## Work to be completed
Task for the listing below: copy it out in full, exactly.

## Data
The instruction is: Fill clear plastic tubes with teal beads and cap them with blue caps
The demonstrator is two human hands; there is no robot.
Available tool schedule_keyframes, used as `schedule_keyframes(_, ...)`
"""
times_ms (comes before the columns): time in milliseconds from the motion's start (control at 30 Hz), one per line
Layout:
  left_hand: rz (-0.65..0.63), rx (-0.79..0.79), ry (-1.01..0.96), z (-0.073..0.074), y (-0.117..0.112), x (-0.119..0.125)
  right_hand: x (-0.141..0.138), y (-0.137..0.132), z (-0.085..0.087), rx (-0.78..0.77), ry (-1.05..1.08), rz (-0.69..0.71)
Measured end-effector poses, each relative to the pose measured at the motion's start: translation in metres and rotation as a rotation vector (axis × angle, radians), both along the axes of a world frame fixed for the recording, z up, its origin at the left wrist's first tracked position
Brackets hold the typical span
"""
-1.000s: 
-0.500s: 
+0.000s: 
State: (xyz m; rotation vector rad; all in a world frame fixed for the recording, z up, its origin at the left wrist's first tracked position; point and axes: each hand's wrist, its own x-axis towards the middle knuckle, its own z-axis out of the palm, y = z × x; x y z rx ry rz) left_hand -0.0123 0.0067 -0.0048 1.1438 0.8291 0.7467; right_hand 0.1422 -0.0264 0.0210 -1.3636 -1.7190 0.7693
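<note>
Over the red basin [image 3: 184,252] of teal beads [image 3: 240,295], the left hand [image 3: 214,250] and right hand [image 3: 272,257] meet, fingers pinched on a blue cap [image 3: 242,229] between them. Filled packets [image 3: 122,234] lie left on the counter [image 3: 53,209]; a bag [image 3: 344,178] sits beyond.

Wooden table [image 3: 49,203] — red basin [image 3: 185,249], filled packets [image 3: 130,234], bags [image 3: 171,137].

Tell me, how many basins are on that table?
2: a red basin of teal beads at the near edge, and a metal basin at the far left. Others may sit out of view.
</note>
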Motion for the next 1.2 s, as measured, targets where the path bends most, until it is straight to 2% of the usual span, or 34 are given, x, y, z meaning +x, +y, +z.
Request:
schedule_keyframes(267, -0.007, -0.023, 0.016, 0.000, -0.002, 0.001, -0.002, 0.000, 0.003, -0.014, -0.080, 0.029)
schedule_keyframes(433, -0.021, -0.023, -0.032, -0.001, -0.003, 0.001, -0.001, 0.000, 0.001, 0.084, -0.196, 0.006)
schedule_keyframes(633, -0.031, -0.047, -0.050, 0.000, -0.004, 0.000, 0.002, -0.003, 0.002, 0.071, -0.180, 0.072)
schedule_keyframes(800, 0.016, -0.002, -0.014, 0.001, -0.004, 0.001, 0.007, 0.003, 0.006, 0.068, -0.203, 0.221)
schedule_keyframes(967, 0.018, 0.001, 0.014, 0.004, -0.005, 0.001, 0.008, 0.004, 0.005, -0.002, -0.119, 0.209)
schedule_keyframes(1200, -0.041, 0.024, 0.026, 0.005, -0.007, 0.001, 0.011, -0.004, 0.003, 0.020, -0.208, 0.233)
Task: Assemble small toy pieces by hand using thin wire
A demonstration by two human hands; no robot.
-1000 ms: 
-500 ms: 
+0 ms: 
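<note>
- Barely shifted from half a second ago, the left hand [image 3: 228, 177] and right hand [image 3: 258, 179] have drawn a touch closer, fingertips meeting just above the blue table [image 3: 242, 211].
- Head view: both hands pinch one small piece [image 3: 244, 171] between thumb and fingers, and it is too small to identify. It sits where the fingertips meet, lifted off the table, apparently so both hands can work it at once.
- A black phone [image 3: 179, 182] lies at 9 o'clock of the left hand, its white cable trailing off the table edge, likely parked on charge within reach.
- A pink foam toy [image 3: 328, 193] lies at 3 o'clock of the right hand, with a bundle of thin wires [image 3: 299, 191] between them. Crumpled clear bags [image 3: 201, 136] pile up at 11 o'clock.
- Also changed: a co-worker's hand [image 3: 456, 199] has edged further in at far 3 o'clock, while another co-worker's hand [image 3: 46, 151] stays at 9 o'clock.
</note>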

## Result of the exercise
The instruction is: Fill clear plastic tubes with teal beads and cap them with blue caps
The demonstrator is two human hands; there is no robot.
Available tool schedule_keyframes, used as `schedule_keyframes(_, ...)`
"""
times_ms (comes before the columns): time in milliseconds from the motion's start (control at 30 Hz), one per line
Layout:
  left_hand: rz (-0.65..0.63), rx (-0.79..0.79), ry (-1.01..0.96), z (-0.073..0.074), y (-0.117..0.112), x (-0.119..0.125)
  right_hand: x (-0.141..0.138), y (-0.137..0.132), z (-0.085..0.087), rx (-0.78..0.77), ry (-1.05..1.08), rz (-0.69..0.71)
Measured end-effector poses, each relative to the pose measured at the motion's start: translation in metres and rotation as a rotation vector (axis × angle, radians), both along the axes of a world frame fixed for the recording, z up, its origin at the left wrist's first tracked position
Brackets hold the typical span
"""
-1.000s: 
-0.500s: 
+0.000s: 
State: (xyz m; rotation vector rad; all in a world frame fixed for the recording, z up, its origin at the left wrist's first tracked position; point and axes: each hand's wrist, its own x-axis towards the middle knuckle, its own z-axis out of the palm, y = z × x; x y z rx ry rz) left_hand -0.0123 0.0067 -0.0048 1.1438 0.8291 0.7467; right_hand 0.1422 -0.0264 0.0210 -1.3636 -1.7190 0.7693
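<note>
Over the red basin [image 3: 184,252] of teal beads [image 3: 240,295], the left hand [image 3: 214,250] and right hand [image 3: 272,257] meet, fingers pinched on a blue cap [image 3: 242,229] between them. Filled packets [image 3: 122,234] lie left on the counter [image 3: 53,209]; a bag [image 3: 344,178] sits beyond.

Wooden table [image 3: 49,203] — red basin [image 3: 185,249], filled packets [image 3: 130,234], bags [image 3: 171,137].

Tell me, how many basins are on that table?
2: a red basin of teal beads at the near edge, and a metal basin at the far left. Others may sit out of view.
</note>
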Motion for the next 1.2 s, as measured, targets where the path bends most, until it is straight to 2% of the usual span, or 34 are given, x, y, z meaning +x, +y, +z.
Request:
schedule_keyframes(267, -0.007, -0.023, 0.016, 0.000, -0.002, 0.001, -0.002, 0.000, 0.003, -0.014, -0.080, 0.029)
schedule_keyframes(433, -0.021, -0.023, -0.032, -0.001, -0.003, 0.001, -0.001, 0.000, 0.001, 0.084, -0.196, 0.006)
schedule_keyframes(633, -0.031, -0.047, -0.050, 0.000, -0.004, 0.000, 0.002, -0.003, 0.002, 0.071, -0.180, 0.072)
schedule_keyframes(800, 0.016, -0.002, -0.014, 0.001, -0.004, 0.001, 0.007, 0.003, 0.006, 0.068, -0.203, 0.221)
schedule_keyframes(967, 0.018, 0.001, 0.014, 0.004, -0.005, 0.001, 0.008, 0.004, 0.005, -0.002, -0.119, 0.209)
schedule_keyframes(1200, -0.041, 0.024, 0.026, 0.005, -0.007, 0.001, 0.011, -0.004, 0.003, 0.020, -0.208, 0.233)
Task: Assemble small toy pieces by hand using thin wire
A demonstration by two human hands; no robot.
-1000 ms: 
-500 ms: 
+0 ms: 
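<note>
- Barely shifted from half a second ago, the left hand [image 3: 228, 177] and right hand [image 3: 258, 179] have drawn a touch closer, fingertips meeting just above the blue table [image 3: 242, 211].
- Head view: both hands pinch one small piece [image 3: 244, 171] between thumb and fingers, and it is too small to identify. It sits where the fingertips meet, lifted off the table, apparently so both hands can work it at once.
- A black phone [image 3: 179, 182] lies at 9 o'clock of the left hand, its white cable trailing off the table edge, likely parked on charge within reach.
- A pink foam toy [image 3: 328, 193] lies at 3 o'clock of the right hand, with a bundle of thin wires [image 3: 299, 191] between them. Crumpled clear bags [image 3: 201, 136] pile up at 11 o'clock.
- Also changed: a co-worker's hand [image 3: 456, 199] has edged further in at far 3 o'clock, while another co-worker's hand [image 3: 46, 151] stays at 9 o'clock.
</note>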

With this, the exercise has been completed.